**WHAT NEEDS TO BE DONE:** Below are some records; copy each line in them that contains "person".

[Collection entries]

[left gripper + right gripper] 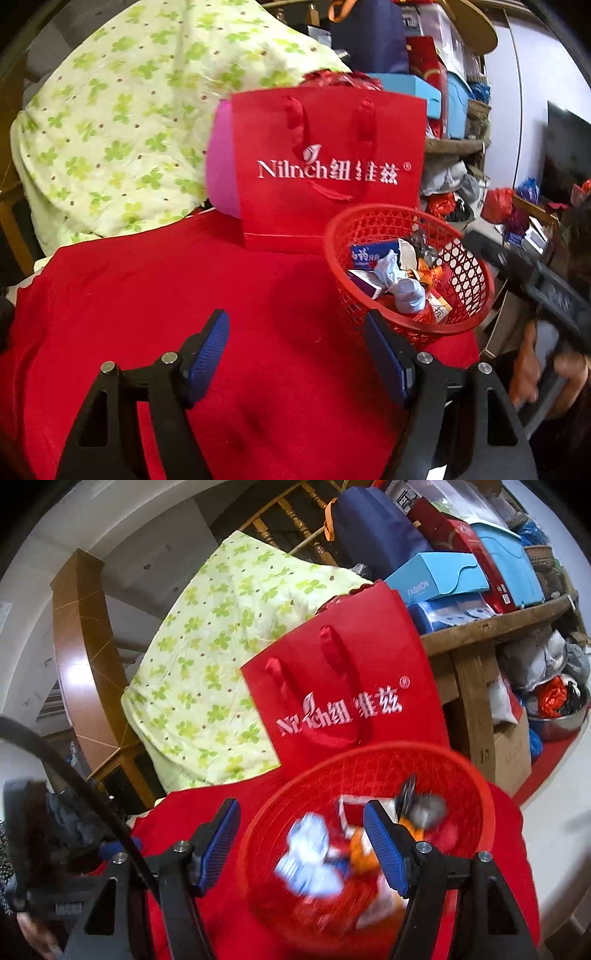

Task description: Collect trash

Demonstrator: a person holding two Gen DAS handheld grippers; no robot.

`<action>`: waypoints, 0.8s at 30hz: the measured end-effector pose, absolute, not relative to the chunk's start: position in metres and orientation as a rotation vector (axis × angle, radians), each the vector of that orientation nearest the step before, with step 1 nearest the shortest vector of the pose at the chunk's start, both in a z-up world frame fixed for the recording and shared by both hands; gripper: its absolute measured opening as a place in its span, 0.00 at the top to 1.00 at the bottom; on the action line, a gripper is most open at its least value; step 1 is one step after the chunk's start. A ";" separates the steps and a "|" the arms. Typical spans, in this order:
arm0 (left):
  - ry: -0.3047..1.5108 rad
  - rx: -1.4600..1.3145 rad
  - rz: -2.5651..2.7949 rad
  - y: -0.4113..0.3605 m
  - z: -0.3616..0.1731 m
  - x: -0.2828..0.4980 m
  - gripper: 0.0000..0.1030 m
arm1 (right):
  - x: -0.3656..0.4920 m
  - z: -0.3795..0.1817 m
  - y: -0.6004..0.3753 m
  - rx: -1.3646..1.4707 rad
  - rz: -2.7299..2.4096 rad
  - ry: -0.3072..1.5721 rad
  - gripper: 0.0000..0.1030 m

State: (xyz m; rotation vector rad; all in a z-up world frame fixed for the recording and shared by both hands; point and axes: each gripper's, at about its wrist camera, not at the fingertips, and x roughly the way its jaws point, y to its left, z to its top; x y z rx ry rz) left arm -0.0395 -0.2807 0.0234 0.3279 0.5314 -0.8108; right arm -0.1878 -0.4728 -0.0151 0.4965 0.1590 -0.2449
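- Left wrist view: the left gripper [297, 354] fills the lower middle of the frame, its blue-padded fingers [208, 349] spread wide with nothing between them, only bare red cloth [147, 288] below.
- The red mesh basket [472, 280] stands at right of centre on that cloth, just beside the right-hand finger. Inside lie the trash pieces: a crumpled pale-blue wad [406, 291], small cartons [369, 254] and an orange wrapper [430, 275].
- Behind the basket, at centre, a red paper bag [328, 147] with white lettering stands upright; a clover-print quilt [122, 122] fills the upper left.
- At the right edge a dark tool reaches in, with a hand [528, 376] below it; I take it for the other gripper, though its fingers are not visible here.
- Right wrist view: the right gripper [301, 845] sits low in the frame, its fingers wide apart and holding nothing. The basket [480, 812] lies right under and between them, blurred, in the lower middle.
- The bag [369, 657] leans at centre, the quilt [207, 664] at upper left, stacked boxes [439, 578] on a wooden shelf at upper right.
- Judgement: the trash appears already gathered in the basket and no loose scrap shows on the cloth, so the collecting step looks nearly finished.
- The next move probably calls for checking the cloth for leftovers, or for closing one gripper squarely on the basket rim to carry it off without tipping it.
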 end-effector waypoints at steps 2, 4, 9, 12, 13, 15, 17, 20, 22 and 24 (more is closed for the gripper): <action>0.515 0.328 -0.796 -0.270 0.026 -0.043 0.26 | -0.197 -0.017 -0.462 0.491 -0.239 0.167 0.29; 0.503 0.325 -0.779 -0.255 0.029 -0.046 0.24 | -0.203 -0.015 -0.452 0.484 -0.235 0.182 0.29; 0.471 0.318 -0.721 -0.224 0.040 -0.054 0.22 | -0.216 0.000 -0.425 0.429 -0.195 0.186 0.29; 0.446 0.321 -0.686 -0.206 0.049 -0.060 0.17 | -0.222 0.016 -0.409 0.421 -0.152 0.174 0.29; 0.432 0.320 -0.675 -0.200 0.053 -0.063 0.16 | -0.223 0.021 -0.406 0.417 -0.146 0.172 0.29; 0.415 0.314 -0.659 -0.189 0.059 -0.068 0.15 | -0.225 0.033 -0.397 0.400 -0.138 0.171 0.29; 0.405 0.310 -0.646 -0.181 0.064 -0.073 0.14 | -0.227 0.042 -0.389 0.392 -0.125 0.178 0.29; 0.380 0.309 -0.625 -0.171 0.073 -0.082 0.11 | -0.230 0.051 -0.378 0.387 -0.105 0.196 0.29; 0.361 0.306 -0.616 -0.165 0.078 -0.088 0.09 | -0.233 0.056 -0.369 0.383 -0.089 0.206 0.29; 0.335 0.303 -0.610 -0.158 0.086 -0.097 0.09 | -0.236 0.061 -0.362 0.376 -0.076 0.213 0.28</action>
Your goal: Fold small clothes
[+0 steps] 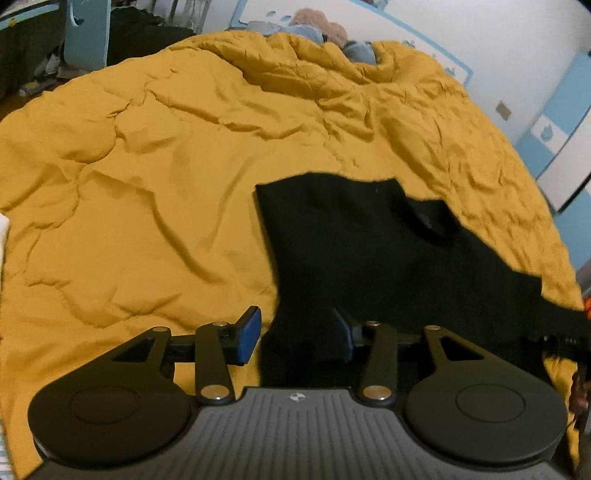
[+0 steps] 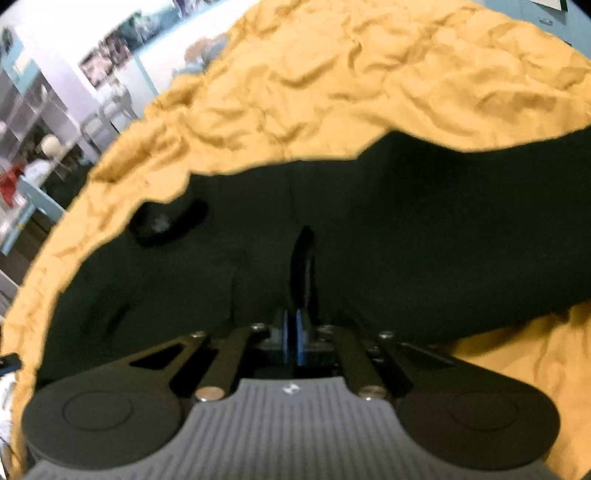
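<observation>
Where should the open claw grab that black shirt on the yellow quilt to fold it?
Probably the near straight edge of the black shirt, which lies flat on the yellow quilt. That hem already sits between the open left claw's pads, so coming in low from the near side and pinching the edge looks easiest.

Bed [image 1: 184, 155] covered by mustard-yellow quilt [image 1: 129, 221], heavily wrinkled, filling most of both views. Black garment [image 1: 369, 251] lies flat directly on quilt, at right of left wrist view, neck opening [image 1: 430, 221] facing up, one straight edge toward quilt's open left expanse. In right wrist view same black garment [image 2: 406, 221] spreads across middle, one ridge of cloth pinched upright. At far end of bed, blue-grey bedding and brown plush thing [image 1: 321, 26], blurred.
</observation>
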Tool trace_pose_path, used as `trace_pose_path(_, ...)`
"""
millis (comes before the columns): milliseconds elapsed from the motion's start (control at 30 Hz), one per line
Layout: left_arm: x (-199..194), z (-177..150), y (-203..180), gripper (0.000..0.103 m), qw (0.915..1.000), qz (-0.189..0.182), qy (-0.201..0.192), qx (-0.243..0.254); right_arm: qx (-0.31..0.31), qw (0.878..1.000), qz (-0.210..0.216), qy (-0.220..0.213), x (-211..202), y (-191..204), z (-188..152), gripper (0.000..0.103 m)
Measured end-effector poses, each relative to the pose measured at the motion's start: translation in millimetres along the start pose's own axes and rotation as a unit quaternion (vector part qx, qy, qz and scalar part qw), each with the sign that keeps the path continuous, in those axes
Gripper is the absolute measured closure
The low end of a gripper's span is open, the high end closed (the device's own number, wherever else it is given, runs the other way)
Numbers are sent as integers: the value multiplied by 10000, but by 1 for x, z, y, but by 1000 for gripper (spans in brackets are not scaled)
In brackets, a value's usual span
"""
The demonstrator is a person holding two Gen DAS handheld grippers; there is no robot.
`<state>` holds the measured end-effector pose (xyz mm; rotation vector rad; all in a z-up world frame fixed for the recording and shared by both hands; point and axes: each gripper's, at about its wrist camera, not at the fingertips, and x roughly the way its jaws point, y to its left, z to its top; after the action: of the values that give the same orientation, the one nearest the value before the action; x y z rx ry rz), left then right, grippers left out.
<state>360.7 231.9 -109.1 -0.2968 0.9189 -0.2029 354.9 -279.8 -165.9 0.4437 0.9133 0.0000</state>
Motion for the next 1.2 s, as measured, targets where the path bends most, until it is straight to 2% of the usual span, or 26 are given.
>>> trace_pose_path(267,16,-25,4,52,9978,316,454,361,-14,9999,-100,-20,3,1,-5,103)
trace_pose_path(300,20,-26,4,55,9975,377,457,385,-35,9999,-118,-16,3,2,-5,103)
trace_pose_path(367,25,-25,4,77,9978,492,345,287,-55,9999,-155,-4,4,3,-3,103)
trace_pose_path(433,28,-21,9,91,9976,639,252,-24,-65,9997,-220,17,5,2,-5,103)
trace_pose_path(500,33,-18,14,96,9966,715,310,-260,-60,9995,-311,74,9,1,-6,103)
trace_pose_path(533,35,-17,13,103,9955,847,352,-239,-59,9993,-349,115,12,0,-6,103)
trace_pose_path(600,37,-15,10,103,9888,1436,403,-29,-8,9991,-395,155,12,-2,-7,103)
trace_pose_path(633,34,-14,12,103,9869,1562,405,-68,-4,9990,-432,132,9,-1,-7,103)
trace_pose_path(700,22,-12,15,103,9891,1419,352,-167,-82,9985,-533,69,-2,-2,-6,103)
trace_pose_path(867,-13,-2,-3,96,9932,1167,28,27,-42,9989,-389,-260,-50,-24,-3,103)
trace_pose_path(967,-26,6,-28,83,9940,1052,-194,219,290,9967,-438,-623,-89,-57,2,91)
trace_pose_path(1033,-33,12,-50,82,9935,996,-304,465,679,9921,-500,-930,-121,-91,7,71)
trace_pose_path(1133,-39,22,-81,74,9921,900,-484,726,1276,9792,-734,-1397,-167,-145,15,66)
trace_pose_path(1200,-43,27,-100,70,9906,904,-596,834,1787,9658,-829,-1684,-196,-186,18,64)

**RESPONSE TO THIS EXERCISE:**
Demonstrator: a person holding two Gen DAS handheld grippers; no robot.
The demonstrator is a person holding two Gen DAS handheld grippers; there is no robot.

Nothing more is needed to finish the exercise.